WHAT TO PRODUCE:
Copy the entries below in full, keeping them exactly as they are.
*** Block opens ***
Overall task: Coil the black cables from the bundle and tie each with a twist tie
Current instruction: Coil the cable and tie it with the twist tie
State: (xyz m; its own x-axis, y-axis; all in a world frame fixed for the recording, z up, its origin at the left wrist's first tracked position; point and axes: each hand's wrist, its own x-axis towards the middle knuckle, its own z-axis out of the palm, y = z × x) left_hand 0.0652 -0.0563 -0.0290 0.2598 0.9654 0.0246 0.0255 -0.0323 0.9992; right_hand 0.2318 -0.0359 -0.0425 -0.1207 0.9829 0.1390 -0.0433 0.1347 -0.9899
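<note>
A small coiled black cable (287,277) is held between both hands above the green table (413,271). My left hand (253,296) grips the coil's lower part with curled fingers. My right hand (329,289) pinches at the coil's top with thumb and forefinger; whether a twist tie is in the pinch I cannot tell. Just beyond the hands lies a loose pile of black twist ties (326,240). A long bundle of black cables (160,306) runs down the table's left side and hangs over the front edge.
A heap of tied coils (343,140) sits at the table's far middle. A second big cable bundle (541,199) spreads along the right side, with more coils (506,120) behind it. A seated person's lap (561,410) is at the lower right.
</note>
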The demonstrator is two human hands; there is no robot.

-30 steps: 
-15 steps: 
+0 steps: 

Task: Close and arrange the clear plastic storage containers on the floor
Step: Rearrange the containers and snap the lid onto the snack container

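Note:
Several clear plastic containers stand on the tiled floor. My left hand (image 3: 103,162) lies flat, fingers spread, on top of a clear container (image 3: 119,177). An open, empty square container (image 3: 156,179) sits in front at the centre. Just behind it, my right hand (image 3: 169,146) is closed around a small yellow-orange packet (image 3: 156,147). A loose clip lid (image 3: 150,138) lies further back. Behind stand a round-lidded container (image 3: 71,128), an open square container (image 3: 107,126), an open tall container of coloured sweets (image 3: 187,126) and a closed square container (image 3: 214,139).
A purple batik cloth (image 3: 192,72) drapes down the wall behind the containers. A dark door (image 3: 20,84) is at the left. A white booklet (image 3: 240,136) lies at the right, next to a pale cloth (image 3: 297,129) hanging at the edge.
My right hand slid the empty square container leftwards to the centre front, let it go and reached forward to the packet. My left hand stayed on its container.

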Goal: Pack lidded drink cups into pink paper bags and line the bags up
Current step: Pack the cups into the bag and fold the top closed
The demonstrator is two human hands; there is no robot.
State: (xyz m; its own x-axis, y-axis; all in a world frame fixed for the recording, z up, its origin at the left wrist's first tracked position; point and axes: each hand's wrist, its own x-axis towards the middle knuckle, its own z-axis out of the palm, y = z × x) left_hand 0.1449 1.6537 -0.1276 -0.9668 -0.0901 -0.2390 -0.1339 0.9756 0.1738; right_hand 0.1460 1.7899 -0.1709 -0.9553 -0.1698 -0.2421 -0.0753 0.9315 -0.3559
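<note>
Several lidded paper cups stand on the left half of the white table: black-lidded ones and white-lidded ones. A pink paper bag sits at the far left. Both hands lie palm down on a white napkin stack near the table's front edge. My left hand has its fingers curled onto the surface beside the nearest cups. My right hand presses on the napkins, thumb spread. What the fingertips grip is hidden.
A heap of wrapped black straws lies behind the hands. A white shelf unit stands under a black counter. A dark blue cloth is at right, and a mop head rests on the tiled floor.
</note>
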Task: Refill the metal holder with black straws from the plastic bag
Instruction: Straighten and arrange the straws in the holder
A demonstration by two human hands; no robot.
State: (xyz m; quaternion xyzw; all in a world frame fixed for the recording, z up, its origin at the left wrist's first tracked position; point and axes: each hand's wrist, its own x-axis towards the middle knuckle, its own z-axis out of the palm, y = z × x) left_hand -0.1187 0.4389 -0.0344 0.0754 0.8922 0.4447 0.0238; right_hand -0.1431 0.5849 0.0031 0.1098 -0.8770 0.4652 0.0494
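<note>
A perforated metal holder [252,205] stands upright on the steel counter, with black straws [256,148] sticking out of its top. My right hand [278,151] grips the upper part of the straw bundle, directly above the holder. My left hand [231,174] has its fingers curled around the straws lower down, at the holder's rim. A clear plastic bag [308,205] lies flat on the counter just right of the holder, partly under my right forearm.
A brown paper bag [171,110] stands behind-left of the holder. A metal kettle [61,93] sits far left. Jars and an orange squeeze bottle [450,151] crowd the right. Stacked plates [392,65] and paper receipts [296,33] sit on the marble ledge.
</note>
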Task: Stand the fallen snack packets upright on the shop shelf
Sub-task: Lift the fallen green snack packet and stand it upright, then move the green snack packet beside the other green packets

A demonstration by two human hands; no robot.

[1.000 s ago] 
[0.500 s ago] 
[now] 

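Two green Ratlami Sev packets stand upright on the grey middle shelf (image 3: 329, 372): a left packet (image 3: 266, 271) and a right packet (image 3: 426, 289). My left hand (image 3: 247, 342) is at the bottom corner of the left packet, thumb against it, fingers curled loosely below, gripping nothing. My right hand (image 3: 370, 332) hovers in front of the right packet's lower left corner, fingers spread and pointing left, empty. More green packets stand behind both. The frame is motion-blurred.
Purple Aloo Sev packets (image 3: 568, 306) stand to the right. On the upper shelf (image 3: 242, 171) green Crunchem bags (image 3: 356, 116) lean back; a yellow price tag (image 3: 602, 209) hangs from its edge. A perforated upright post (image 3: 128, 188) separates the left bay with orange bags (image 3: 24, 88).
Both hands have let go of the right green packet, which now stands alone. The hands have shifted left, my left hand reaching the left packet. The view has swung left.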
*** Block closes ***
ANSWER FOR THE TASK:
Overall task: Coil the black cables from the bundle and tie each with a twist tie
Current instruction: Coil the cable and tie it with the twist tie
State: (xyz m; its own x-axis, y-axis; all in a world frame fixed for the recording, z up, its origin at the left wrist's first tracked position; point and axes: each hand's wrist, its own x-axis towards the middle knuckle, its own z-axis out of the palm, y = z × x) left_hand 0.0652 -0.0563 -0.0290 0.2598 0.9654 0.0246 0.0255 -0.0323 0.9992; right_hand 0.2318 -0.0359 -0.0425 -0.1207 0.9829 0.1390 -0.0433 0.1347 -0.9899
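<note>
A small coiled black cable (287,277) is held between both hands above the green table (413,271). My left hand (253,296) grips the coil's lower part with curled fingers. My right hand (329,289) pinches at the coil's top with thumb and forefinger; whether a twist tie is in the pinch I cannot tell. Just beyond the hands lies a loose pile of black twist ties (326,240). A long bundle of black cables (160,306) runs down the table's left side and hangs over the front edge.
A heap of tied coils (343,140) sits at the table's far middle. A second big cable bundle (541,199) spreads along the right side, with more coils (506,120) behind it. A seated person's lap (561,410) is at the lower right.
</note>
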The demonstrator is two human hands; there is no robot.

-30 steps: 
-15 steps: 
+0 steps: 

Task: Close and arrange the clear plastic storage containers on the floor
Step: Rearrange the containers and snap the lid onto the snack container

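Note:
Several clear plastic containers stand on the tiled floor. My left hand (image 3: 103,162) lies flat, fingers spread, on top of a clear container (image 3: 119,177). An open, empty square container (image 3: 156,179) sits in front at the centre. Just behind it, my right hand (image 3: 169,146) is closed around a small yellow-orange packet (image 3: 156,147). A loose clip lid (image 3: 150,138) lies further back. Behind stand a round-lidded container (image 3: 71,128), an open square container (image 3: 107,126), an open tall container of coloured sweets (image 3: 187,126) and a closed square container (image 3: 214,139).
A purple batik cloth (image 3: 192,72) drapes down the wall behind the containers. A dark door (image 3: 20,84) is at the left. A white booklet (image 3: 240,136) lies at the right, next to a pale cloth (image 3: 297,129) hanging at the edge.
My right hand slid the empty square container leftwards to the centre front, let it go and reached forward to the packet. My left hand stayed on its container.
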
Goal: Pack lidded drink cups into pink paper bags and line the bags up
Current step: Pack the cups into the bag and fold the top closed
The demonstrator is two human hands; there is no robot.
State: (xyz m; its own x-axis, y-axis; all in a world frame fixed for the recording, z up, its origin at the left wrist's first tracked position; point and axes: each hand's wrist, its own x-axis towards the middle knuckle, its own z-axis out of the palm, y = z × x) left_hand 0.1449 1.6537 -0.1276 -0.9668 -0.0901 -0.2390 -0.1339 0.9756 0.1738; right_hand 0.1460 1.7899 -0.1709 -0.9553 -0.1698 -0.2421 -0.0753 0.9315 -0.3559
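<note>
Several lidded paper cups stand on the left half of the white table: black-lidded ones and white-lidded ones. A pink paper bag sits at the far left. Both hands lie palm down on a white napkin stack near the table's front edge. My left hand has its fingers curled onto the surface beside the nearest cups. My right hand presses on the napkins, thumb spread. What the fingertips grip is hidden.
A heap of wrapped black straws lies behind the hands. A white shelf unit stands under a black counter. A dark blue cloth is at right, and a mop head rests on the tiled floor.
</note>
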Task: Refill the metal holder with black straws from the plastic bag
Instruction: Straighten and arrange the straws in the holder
A demonstration by two human hands; no robot.
State: (xyz m; quaternion xyzw; all in a world frame fixed for the recording, z up, its origin at the left wrist's first tracked position; point and axes: each hand's wrist, its own x-axis towards the middle knuckle, its own z-axis out of the palm, y = z × x) left_hand -0.1187 0.4389 -0.0344 0.0754 0.8922 0.4447 0.0238; right_hand -0.1431 0.5849 0.0031 0.1098 -0.8770 0.4652 0.0494
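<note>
A perforated metal holder [252,205] stands upright on the steel counter, with black straws [256,148] sticking out of its top. My right hand [278,151] grips the upper part of the straw bundle, directly above the holder. My left hand [231,174] has its fingers curled around the straws lower down, at the holder's rim. A clear plastic bag [308,205] lies flat on the counter just right of the holder, partly under my right forearm.
A brown paper bag [171,110] stands behind-left of the holder. A metal kettle [61,93] sits far left. Jars and an orange squeeze bottle [450,151] crowd the right. Stacked plates [392,65] and paper receipts [296,33] sit on the marble ledge.
</note>
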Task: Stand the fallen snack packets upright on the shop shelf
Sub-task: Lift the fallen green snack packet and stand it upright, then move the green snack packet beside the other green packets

A demonstration by two human hands; no robot.

[1.000 s ago] 
[0.500 s ago] 
[now] 

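Two green Ratlami Sev packets stand upright on the grey middle shelf (image 3: 329, 372): a left packet (image 3: 266, 271) and a right packet (image 3: 426, 289). My left hand (image 3: 247, 342) is at the bottom corner of the left packet, thumb against it, fingers curled loosely below, gripping nothing. My right hand (image 3: 370, 332) hovers in front of the right packet's lower left corner, fingers spread and pointing left, empty. More green packets stand behind both. The frame is motion-blurred.
Purple Aloo Sev packets (image 3: 568, 306) stand to the right. On the upper shelf (image 3: 242, 171) green Crunchem bags (image 3: 356, 116) lean back; a yellow price tag (image 3: 602, 209) hangs from its edge. A perforated upright post (image 3: 128, 188) separates the left bay with orange bags (image 3: 24, 88).
Both hands have let go of the right green packet, which now stands alone. The hands have shifted left, my left hand reaching the left packet. The view has swung left.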

Nothing else is needed to complete this exercise.